Output exactly, with nothing added, the entries from the first line through the line with "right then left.".

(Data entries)
= Beginning of Section =

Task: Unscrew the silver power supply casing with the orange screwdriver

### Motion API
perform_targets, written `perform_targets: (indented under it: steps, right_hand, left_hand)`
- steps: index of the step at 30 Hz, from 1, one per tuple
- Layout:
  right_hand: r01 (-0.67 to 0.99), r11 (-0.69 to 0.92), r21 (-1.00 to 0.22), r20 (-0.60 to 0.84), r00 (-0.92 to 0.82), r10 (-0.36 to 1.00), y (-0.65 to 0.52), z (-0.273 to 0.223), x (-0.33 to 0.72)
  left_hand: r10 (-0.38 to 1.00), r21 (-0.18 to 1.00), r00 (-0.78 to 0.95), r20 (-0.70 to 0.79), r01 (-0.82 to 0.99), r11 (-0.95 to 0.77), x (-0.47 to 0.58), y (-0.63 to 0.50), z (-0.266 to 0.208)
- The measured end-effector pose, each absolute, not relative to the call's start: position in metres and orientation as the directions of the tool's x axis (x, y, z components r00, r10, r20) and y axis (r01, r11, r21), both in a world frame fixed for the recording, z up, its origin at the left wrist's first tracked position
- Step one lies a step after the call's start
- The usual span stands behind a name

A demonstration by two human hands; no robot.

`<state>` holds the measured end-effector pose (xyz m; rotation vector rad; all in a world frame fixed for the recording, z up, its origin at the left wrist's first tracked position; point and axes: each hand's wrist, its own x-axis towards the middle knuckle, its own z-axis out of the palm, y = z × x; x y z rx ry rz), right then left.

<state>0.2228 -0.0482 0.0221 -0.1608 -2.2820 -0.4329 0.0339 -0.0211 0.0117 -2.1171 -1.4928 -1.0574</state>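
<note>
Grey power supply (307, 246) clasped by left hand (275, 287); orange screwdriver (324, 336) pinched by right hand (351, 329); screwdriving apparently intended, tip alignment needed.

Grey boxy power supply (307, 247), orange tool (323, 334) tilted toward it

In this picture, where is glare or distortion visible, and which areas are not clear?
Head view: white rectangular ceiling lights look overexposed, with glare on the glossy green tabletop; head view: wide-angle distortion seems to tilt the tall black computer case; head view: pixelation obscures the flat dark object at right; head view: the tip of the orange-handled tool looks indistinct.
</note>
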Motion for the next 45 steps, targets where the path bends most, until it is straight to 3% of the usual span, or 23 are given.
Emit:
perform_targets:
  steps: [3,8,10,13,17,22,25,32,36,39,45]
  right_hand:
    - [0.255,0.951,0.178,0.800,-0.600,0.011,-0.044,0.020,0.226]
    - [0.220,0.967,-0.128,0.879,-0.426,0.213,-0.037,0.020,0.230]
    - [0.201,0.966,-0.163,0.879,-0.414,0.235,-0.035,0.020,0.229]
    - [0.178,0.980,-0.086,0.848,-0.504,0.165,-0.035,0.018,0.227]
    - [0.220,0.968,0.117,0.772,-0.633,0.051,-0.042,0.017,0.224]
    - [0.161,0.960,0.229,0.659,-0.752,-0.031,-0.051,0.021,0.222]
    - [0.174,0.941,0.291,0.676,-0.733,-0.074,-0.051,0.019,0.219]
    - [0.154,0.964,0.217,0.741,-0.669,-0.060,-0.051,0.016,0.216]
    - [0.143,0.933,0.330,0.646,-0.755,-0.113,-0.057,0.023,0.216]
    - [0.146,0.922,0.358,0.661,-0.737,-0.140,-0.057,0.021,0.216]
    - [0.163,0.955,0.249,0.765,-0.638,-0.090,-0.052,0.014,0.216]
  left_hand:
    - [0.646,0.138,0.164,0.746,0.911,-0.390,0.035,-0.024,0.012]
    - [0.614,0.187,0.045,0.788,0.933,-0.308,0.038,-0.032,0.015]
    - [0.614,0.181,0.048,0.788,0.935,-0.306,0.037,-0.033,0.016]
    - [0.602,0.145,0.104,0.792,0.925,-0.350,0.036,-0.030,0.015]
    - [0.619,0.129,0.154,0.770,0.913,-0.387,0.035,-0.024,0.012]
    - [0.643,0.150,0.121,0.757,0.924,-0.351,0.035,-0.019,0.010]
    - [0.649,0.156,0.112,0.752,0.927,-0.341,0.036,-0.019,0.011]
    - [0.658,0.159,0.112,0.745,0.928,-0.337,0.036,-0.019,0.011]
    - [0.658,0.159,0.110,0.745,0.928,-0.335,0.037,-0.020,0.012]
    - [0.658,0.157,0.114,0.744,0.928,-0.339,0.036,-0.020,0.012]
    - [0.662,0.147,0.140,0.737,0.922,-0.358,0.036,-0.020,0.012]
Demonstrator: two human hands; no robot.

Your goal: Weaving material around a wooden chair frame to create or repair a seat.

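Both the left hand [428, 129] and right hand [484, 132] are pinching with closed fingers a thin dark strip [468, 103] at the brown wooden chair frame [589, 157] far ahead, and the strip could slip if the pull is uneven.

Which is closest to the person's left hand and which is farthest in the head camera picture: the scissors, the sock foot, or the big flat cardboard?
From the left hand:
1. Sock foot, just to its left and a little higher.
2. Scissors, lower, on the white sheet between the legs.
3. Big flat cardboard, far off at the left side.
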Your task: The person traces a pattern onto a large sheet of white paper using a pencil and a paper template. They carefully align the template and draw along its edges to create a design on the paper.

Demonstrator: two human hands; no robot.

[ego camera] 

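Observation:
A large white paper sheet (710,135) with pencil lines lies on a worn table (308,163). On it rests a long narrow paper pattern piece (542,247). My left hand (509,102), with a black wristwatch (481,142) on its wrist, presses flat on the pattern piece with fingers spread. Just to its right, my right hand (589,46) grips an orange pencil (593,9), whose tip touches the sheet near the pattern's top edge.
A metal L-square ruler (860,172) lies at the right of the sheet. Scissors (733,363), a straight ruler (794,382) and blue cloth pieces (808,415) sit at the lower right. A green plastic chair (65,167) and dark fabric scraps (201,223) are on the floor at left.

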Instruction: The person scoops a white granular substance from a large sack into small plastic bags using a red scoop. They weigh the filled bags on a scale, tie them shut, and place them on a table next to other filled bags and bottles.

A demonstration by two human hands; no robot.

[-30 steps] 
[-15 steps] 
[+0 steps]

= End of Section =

** Written response **
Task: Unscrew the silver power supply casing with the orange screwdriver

### Motion API
perform_targets, written `perform_targets: (indented under it: steps, right_hand, left_hand)`
- steps: index of the step at 30 Hz, from 1, one per tuple
- Layout:
  right_hand: r01 (-0.67 to 0.99), r11 (-0.69 to 0.92), r21 (-1.00 to 0.22), r20 (-0.60 to 0.84), r00 (-0.92 to 0.82), r10 (-0.36 to 1.00), y (-0.65 to 0.52), z (-0.273 to 0.223), x (-0.33 to 0.72)
  left_hand: r10 (-0.38 to 1.00), r21 (-0.18 to 1.00), r00 (-0.78 to 0.95), r20 (-0.70 to 0.79), r01 (-0.82 to 0.99), r11 (-0.95 to 0.77), x (-0.47 to 0.58), y (-0.63 to 0.50), z (-0.266 to 0.208)
- The measured end-effector pose, each absolute, not relative to the call's start: position in metres and orientation as the directions of the tool's x axis (x, y, z components r00, r10, r20) and y axis (r01, r11, r21), both in a world frame fixed for the recording, z up, its origin at the left wrist's first tracked position
- Step one lies a step after the call's start
- The usual span stands behind a name

A demonstration by two human hands; no robot.

`<state>` holds the measured end-effector pose (xyz m; rotation vector rad; all in a world frame fixed for the recording, z up, its origin at the left wrist's first tracked position; point and axes: each hand's wrist, its own x-axis towards the middle knuckle, its own z-axis out of the palm, y = z × x; x y z rx ry rz), right then left.

The required response has been given in full.